Auto elettriche tra incentivi e costi dell'energia: le sfide dell'Italia secondo Motus-E
Fabio Pressi, Presidente di Motus-E, ha parlato ad un Tavolo Automotive specificando l'importanza della prevedibilità degli incentivi
Il Presidente di Motus-E, Fabio Pressi, è intervenuto ad un Tavolo Automotive convocato al Ministero delle Imprese e del Made in Italy dal Ministro Adolfo Urso esprimendo la sua intenzione di rendere più prevedibili gli strumenti incentivanti al fine di garantire stabilità e prevedibilità, in modo da facilitare la pianificazione.
Pressi ha poi aggiunto:
I principali Paesi europei, tra cui Francia, Germania e Spagna, hanno già introdotto nuovi incentivi per i veicoli elettrificati dopo la presentazione del Pacchetto Auto della Commissione Europea. Anche l’Italia ha bisogno di una pianificazione strategica dei sostegni alla domanda: misure che non alterino il mercato, ma he lo supportino e lo guidino verso l’elettrico. Oltre agli incentivi destinati ai privati, è fondamentale una profonda revisione della fiscalità sulle flotte aziendali, che consentirebbe alle imprese di investire con maggiore facilità e favorirebbe la nascita di un mercato dell’usato elettrico ampio e diversificato, a vantaggio di tutti i cittadini.

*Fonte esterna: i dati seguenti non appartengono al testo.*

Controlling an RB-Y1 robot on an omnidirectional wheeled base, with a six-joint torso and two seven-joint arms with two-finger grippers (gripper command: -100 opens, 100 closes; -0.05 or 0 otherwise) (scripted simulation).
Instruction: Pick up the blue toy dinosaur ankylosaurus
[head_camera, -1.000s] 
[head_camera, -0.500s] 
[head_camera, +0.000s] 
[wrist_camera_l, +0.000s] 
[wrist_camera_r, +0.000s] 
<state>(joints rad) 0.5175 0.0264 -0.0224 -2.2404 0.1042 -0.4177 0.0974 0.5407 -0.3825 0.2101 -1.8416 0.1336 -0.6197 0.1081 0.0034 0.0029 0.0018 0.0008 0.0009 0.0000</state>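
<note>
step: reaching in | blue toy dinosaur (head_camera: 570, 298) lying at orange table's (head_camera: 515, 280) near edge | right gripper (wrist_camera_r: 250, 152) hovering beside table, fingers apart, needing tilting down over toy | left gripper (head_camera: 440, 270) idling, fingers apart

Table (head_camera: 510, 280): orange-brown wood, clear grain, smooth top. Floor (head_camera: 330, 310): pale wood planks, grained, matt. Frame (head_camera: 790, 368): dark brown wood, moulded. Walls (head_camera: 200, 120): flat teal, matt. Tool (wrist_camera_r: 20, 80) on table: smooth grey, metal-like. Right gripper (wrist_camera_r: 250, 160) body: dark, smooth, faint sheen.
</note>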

Pressi ha avuto anche la possibilità di affrontare il tema industria, nei giorni in cui a livello europeo le immatricolazioni di auto con ricarica alla spina hanno quasi raggiunto il 30% del totale e, a livello mondiale, la quota di auto dotate di ricarica elettrica esterna è anche superiore.
“La direzione tecnologica intrapresa dal settore è evidente", osserva il presidente di Motus-E. “Tuttavia, i dati dell’ultima indagine dell’Osservatorio TEA, presentata questa settimana al Mimit, mostrano come la filiera automotive nazionale stia investendo in modo insufficiente nell’innovazione, con il rischio concreto di compromettere seriamente la propria competitività nel medio-lungo periodo"
In quest’ottica è necessario superare gli ostacoli creati dai dibattiti ideologici e lavorare congiuntamente ad un piano di rilancio dell’industria italiana, che possa andare di pari passo con le ambizioni europee e pesi adeguatamente l’urgenza di adeguare una transizione tecnologica inarrestabile.
Durante il Tavolo Automotive è stata posta particolare attenzione anche sul nodo dei costi energetici in relazione alla ricarica elettrica. Su questo aspetto, in particolare, il numero uno di Motus-E ricorda che “in Italia i gestori della ricarica pubblica sostengono costi dell’elettricità significativamente più elevati rispetto agli altri grandi Paesi europei, con inevitabili ricadute sui prezzi per gli utenti. Per questo sarà cruciale l’intervento del regolatore, anche considerando che la ricarica elettrica è già oggi gravata da oneri fiscali e parafiscali persino superiori a quelli dei carburanti tradizionali".